When people think of vector machines today they think of Intel SSE and maybe IBM Altivec where there is a separate unit that is explicitly issued instructions to operate on many data elements. The problem with these programming models is that they cannot handle control flow – all functional units in the vector unit always have to perform the same computation. There have been several proposals to solve this problem with predication where certain functional units in the vector unit are turned off depending on the value of a mask register.
For example consider a 4-way vector machine, the code:
a[4] = {1, 2, 3, 4};
b[4] = {1, 2, 3, 4};
c[4] = a + b;
can be handled by a standard vector unit.
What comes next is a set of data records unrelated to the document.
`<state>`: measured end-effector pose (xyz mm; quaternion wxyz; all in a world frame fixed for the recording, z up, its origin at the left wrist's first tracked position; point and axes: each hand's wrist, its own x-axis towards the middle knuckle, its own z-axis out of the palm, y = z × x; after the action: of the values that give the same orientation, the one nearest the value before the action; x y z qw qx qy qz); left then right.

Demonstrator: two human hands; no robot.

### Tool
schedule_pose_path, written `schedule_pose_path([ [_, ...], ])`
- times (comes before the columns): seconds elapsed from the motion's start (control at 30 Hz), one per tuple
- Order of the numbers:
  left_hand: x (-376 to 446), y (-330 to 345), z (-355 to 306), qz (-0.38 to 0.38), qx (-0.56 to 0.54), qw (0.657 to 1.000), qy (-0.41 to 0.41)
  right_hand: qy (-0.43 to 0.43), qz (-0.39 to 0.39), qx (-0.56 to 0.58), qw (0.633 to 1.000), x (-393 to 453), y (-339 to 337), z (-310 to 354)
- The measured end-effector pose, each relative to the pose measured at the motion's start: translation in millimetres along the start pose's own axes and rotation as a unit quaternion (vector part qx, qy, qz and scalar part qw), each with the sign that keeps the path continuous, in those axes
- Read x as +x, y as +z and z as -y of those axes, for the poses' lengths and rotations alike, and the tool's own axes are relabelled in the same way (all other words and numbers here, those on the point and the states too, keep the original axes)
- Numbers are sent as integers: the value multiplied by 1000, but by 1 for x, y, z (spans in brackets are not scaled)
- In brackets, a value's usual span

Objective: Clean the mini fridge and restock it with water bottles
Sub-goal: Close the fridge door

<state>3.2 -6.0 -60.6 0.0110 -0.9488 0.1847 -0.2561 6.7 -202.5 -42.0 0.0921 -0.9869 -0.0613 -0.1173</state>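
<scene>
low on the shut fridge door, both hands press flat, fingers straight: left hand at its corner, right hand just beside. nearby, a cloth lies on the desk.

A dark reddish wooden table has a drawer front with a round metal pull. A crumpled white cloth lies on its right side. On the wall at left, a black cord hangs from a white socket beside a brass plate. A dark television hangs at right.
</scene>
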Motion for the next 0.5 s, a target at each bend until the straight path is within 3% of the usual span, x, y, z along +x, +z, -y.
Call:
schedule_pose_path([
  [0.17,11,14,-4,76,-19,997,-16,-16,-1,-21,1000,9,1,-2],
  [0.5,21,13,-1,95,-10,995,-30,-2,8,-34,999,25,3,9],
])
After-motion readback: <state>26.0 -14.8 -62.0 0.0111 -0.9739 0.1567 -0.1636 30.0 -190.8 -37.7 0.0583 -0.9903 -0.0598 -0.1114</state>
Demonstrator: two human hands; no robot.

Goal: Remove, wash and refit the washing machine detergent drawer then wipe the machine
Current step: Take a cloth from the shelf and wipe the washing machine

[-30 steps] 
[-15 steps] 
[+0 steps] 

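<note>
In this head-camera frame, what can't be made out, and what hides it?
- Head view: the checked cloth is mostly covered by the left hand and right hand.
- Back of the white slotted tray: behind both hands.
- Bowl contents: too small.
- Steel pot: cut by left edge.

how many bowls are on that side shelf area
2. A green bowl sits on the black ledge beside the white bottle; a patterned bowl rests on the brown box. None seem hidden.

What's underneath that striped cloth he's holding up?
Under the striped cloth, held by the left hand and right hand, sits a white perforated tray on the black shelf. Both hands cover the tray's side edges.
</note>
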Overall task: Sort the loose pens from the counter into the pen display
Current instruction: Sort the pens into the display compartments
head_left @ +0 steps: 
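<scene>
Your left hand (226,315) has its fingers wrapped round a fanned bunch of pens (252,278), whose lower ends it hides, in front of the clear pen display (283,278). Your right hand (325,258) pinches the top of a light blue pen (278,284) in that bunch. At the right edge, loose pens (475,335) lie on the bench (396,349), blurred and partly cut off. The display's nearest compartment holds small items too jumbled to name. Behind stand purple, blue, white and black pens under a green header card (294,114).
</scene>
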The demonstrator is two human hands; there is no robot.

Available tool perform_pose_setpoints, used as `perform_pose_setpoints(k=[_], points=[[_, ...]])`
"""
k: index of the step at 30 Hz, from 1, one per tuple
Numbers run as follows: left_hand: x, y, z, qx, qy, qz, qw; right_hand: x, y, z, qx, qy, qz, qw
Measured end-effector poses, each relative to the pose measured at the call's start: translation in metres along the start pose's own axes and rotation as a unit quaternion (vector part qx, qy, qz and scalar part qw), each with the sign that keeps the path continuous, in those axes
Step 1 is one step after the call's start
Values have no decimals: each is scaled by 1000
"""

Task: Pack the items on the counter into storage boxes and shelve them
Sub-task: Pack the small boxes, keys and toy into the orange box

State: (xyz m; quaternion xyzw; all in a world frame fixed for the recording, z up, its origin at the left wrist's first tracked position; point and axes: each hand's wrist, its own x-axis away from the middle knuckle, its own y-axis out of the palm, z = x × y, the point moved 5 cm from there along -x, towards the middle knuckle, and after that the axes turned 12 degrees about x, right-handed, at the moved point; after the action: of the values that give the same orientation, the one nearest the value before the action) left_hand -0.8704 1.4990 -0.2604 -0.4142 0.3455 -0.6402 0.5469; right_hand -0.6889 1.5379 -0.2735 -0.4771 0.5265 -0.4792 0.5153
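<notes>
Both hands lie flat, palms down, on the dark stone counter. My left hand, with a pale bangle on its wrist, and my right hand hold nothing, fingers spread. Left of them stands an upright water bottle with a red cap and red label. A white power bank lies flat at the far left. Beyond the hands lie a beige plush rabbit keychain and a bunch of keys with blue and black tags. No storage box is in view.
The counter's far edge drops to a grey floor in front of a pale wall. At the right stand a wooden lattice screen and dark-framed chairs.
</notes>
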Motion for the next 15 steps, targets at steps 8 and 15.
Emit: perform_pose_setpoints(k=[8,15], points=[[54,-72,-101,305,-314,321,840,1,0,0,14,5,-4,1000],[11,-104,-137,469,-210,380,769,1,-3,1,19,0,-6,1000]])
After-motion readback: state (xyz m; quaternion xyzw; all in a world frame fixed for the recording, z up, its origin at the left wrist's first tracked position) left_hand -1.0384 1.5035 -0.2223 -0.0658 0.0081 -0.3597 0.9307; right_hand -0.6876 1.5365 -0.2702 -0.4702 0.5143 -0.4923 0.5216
However, when you add control flow:
condition[4] = {0, 1, 0, 1};
a[4] = {1, 2, 3, 4};
b[4] = {1, 2, 3, 4};
c[4];
if( condition[4] )
{
c = a + b;
}
else
{
c = a - b;
}
A traditional vector unit cannot handle this. It can be handled by adding predication, which will be executed logically as
if(1) : a[4] = {1, 2, 3, 4};
if(1) : b[4] = {1, 2, 3, 4};
if( condition[4] ) : c = a + b;
if( !condition[4] ) : c = a - b;
In this case, you are performing different computation depending on the value of condition, but you are executing on a vector unit rather than running four scalar units in parallel. From what I have read, NVIDIA’s architecture works like this. There is a logical scalar programming model that is mapped onto a physical vector unit. They have a very novel method of handling back edges (loops) as well, which is probably too complicated for me to describe here.